As an administrator, install the SqlServer PowerShell module under PowerShell 5.1, which should be installed by default on all modern Windows releases:
PS> Install-Module SqlServer
With the module installed, we can read .sqlaudit files created by SQL Server using Read-SqlXEvent. Column/field information is available at https://learn.microsoft.com/en-us/sql/relational-databases/security/auditing/sql-server-audit-record.... Columns with type bigint or varbinary will be read as byte arrays and must be converted to strings using a .NET object of the appropriate type.

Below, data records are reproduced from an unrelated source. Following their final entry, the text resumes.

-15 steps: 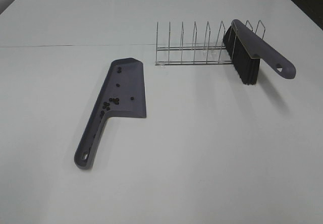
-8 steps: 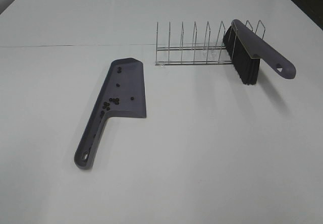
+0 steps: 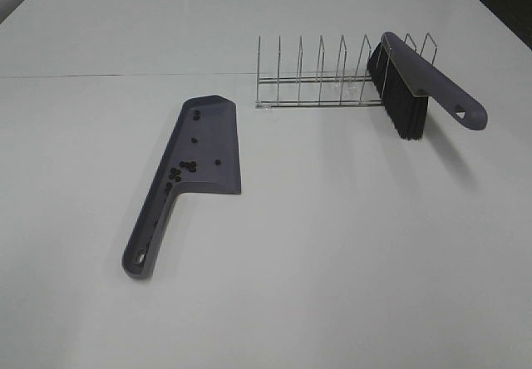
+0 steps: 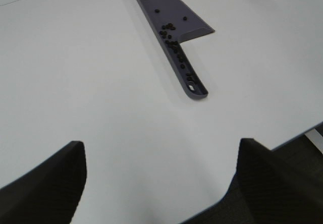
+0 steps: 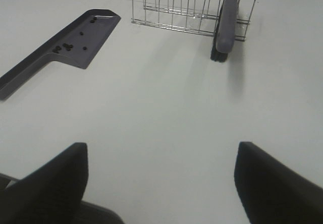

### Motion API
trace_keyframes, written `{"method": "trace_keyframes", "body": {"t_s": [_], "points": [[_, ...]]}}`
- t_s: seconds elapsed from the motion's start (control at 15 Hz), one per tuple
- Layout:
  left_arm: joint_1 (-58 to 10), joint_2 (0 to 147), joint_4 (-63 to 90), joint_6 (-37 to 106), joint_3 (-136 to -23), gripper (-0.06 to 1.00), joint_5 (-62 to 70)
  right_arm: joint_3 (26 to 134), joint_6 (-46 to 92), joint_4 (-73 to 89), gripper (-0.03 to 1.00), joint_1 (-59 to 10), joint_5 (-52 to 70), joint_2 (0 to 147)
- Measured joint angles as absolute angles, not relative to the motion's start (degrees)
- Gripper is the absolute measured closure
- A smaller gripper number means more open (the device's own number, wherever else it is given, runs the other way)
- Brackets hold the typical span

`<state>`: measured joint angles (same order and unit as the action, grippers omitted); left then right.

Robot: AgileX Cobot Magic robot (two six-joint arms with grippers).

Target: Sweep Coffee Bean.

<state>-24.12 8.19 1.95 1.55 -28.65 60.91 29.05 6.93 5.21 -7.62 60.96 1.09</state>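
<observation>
The white table (image 3: pixel 332 244) carries three items. A grey-purple dustpan (image 3: pixel 204 149) lies flat on the left half, its handle pointing toward the near edge and its pan toward the far side. Dark coffee beans (image 3: pixel 184 168) lie inside the dustpan, most clustered where the pan meets the handle, a few scattered farther up the pan. A wire rack (image 3: pixel 320 74) stands on the table beyond and to the right of the dustpan, apart from it. A brush (image 3: pixel 416 82) with black bristles rests in the rack's right end, handle projecting to the right.
</observation>
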Motion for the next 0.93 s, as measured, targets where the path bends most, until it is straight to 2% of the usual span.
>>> {"method": "trace_keyframes", "body": {"t_s": [0.27, 0.4, 0.93], "points": [[-9.4, 6.2, 1.9, 1.5, -28.6, 0.2, 60.8, 29.0, 6.9, 5.2, 0.29, 0.1, 61.0, 1.1], [-5.7, 2.3, 1.9, 1.5, -28.6, 0.2, 60.8, 29.0, 6.9, 5.2, 0.29, 1.0, 61.0, 1.1], [-5.3, -0.1, 1.5, 1.5, -28.6, 0.2, 60.8, 29.0, 6.9, 5.2, 0.29, 1.1, 60.9, -0.3]]}}
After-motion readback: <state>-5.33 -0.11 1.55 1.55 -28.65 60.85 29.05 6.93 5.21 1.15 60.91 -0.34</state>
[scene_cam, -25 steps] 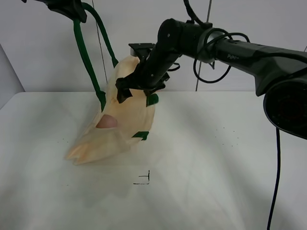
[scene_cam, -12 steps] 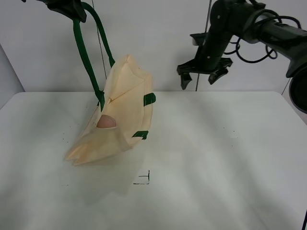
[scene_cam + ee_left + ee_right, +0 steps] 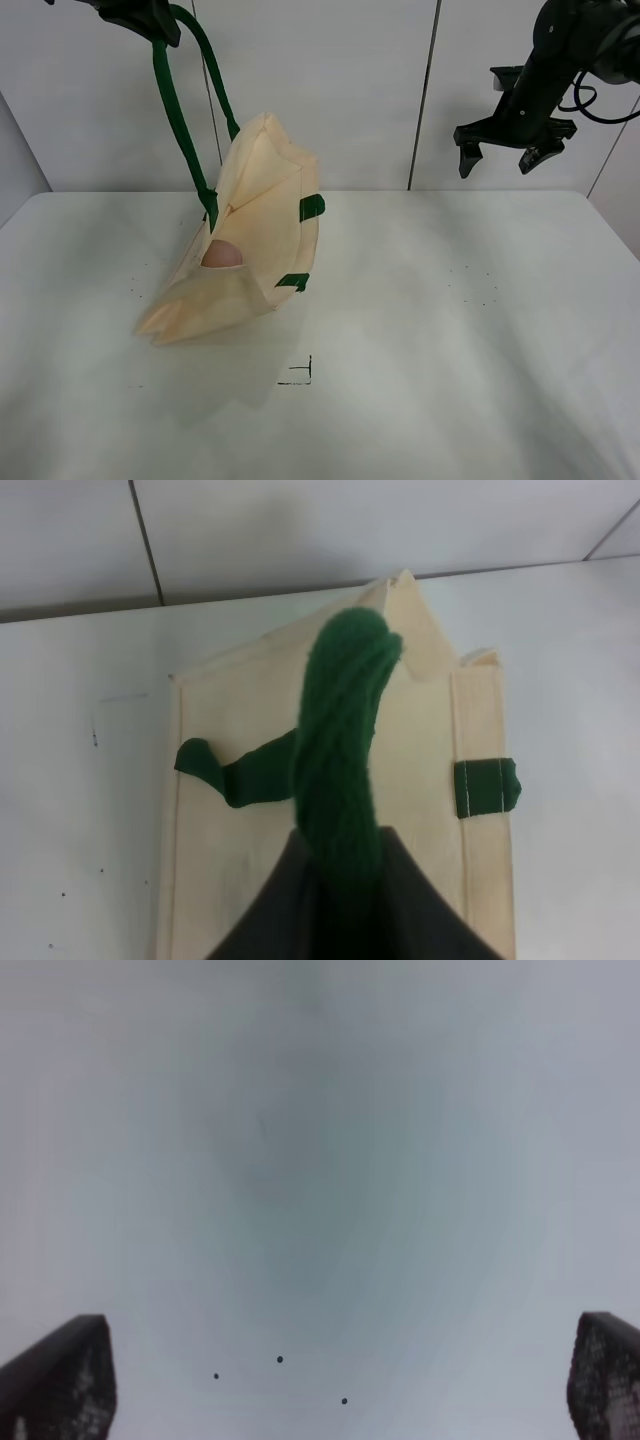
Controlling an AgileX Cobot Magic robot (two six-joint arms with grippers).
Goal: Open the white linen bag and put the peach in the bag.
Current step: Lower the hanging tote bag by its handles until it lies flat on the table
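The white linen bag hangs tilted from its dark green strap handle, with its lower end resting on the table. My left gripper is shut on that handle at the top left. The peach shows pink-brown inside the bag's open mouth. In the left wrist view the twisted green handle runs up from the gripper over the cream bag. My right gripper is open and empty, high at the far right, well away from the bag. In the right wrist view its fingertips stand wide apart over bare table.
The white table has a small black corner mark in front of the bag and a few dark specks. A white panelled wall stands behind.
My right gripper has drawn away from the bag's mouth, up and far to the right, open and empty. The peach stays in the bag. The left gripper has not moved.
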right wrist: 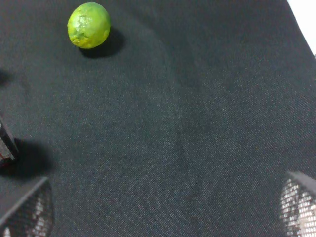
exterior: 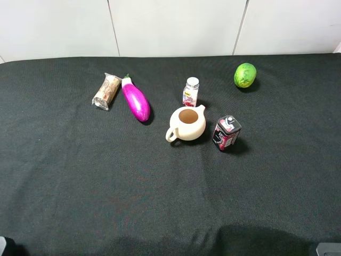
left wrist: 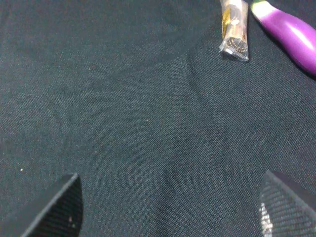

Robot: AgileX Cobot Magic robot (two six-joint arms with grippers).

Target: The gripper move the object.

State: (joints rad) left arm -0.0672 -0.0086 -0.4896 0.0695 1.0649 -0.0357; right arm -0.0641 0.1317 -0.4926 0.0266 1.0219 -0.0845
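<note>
The object, a small clear bottle point(exterior: 191, 92) with a white cap and a pink-red label, stands upright behind the cream teapot point(exterior: 186, 124) near the middle of the black cloth. Neither wrist view shows it. My left gripper point(left wrist: 170, 212) is open over bare cloth, its two black fingertips point(left wrist: 57, 207) far apart with nothing between them. My right gripper point(right wrist: 163, 207) is open too, fingertips point(right wrist: 27, 210) spread wide over bare cloth. Both arms sit at the near edge of the table, far from the bottle.
A purple eggplant point(exterior: 136, 100) and a wrapped snack bar point(exterior: 106, 92) lie left of the bottle. A green lime point(exterior: 245, 75) sits at the back right. A dark red-black carton point(exterior: 226, 133) stands right of the teapot. The black cloth point(exterior: 80, 186) covers the table.
</note>
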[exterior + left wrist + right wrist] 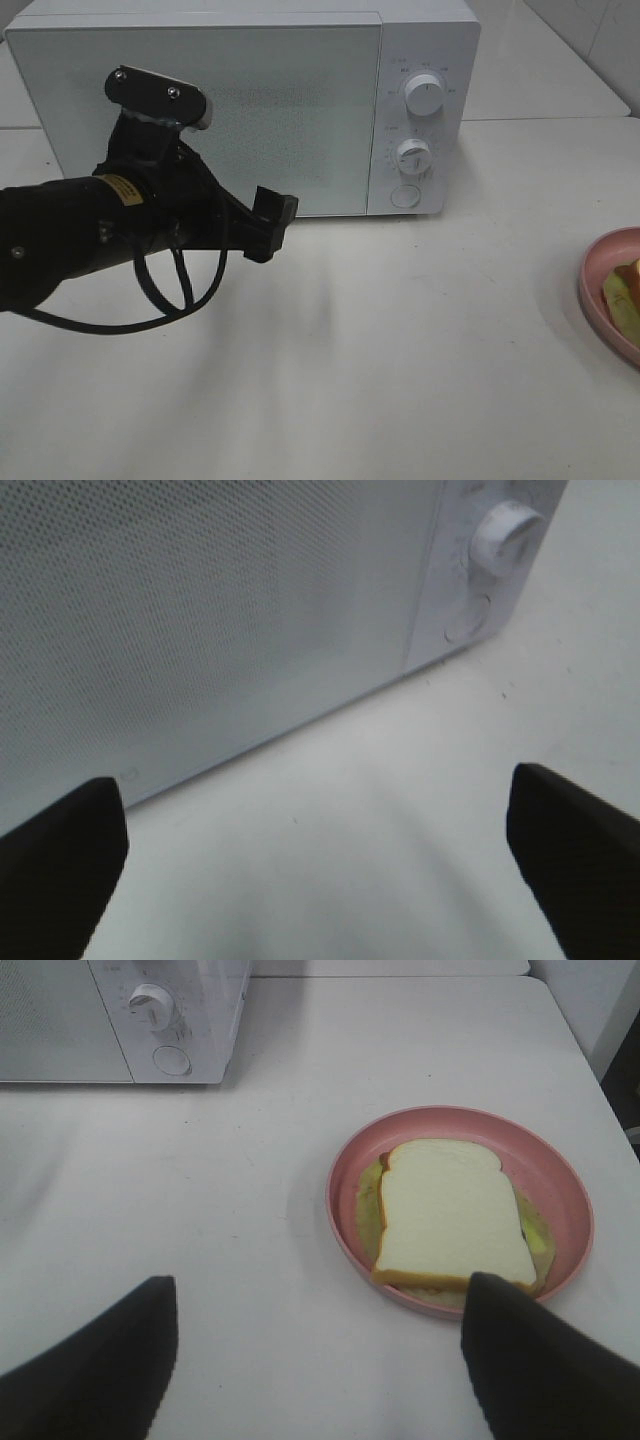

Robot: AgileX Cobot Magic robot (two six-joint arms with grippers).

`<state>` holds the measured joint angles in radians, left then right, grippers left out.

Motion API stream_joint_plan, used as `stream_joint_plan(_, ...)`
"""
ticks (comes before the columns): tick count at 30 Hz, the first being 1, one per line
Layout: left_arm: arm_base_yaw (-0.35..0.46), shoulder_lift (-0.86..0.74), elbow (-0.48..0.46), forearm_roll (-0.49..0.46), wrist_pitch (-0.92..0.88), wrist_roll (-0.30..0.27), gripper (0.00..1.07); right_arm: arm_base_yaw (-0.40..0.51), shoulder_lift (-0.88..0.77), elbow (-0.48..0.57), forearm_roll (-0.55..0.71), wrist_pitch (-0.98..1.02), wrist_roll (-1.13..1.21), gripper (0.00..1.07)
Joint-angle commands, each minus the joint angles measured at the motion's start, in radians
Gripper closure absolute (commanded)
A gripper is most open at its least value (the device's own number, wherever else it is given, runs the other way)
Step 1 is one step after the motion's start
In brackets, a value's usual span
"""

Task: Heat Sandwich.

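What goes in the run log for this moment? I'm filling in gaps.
microwave: door closed | sandwich: on pink plate | left gripper: open, empty, facing door | right gripper: open, empty, above table by plate

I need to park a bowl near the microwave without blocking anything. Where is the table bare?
Bare tabletop runs from the microwave front toward the pink plate holding the sandwich at the right edge. The crowded part is front left of the microwave door, where the open left gripper hovers.

No legible text. Small print rings the microwave (pixel 240 100) dials (pixel 424 96), too small to read; yellow label (pixel 122 189) on left arm (pixel 90 235) blurred, illegible.
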<state>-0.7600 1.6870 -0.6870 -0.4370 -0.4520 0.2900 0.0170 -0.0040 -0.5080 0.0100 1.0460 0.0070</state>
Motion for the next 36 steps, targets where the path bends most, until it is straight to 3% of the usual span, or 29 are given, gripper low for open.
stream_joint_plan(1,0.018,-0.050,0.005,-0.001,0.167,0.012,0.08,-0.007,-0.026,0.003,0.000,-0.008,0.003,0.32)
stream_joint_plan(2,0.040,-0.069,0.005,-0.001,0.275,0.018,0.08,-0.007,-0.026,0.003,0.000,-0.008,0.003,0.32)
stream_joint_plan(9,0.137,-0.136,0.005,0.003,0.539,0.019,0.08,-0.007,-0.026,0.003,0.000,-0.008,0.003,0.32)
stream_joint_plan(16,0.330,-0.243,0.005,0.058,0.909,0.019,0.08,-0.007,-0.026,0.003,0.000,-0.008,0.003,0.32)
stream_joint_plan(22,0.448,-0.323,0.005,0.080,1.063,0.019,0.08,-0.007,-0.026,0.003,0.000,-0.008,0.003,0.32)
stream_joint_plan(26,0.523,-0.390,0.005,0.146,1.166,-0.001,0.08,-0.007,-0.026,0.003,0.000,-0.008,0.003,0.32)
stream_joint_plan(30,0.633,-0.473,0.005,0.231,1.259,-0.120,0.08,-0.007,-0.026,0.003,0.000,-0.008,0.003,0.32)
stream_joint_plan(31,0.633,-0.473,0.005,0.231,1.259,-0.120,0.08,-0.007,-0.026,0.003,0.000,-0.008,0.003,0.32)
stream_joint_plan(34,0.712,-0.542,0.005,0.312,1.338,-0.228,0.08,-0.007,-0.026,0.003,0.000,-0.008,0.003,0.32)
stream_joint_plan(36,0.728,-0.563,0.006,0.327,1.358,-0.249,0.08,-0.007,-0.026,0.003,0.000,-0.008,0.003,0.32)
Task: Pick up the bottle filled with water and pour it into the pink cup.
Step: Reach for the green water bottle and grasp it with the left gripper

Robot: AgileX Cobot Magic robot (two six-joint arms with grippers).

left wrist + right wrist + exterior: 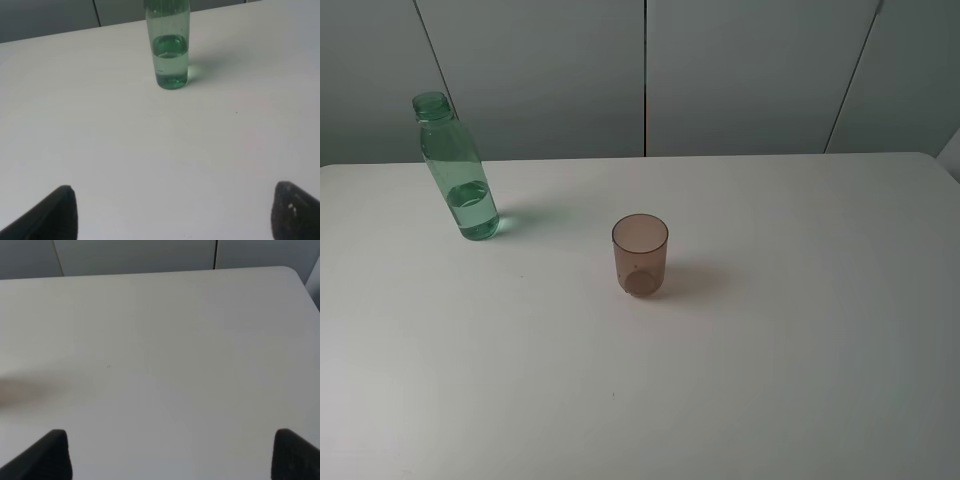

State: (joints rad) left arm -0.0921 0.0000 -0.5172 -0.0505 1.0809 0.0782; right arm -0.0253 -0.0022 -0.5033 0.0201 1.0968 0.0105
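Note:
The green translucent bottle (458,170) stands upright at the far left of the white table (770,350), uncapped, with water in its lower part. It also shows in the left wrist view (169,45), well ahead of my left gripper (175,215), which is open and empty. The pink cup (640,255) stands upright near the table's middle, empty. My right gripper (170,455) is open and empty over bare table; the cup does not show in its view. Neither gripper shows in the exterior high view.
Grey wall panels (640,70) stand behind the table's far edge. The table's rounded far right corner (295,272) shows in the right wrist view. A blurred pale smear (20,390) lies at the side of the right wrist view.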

We can write a small PowerShell script to act as a stream reader for .sqlaudit files read by Splunk's archive processor (see below). Note that Read-SqlXEvent uses System.IO.Stream internally and calls Stream.Length, which throws "Stream does not support seeking" for forward-only streams. We'll work around this isssue by copying the stream to a temporary file, reading the temporary file, and finally, deleting the temporary file.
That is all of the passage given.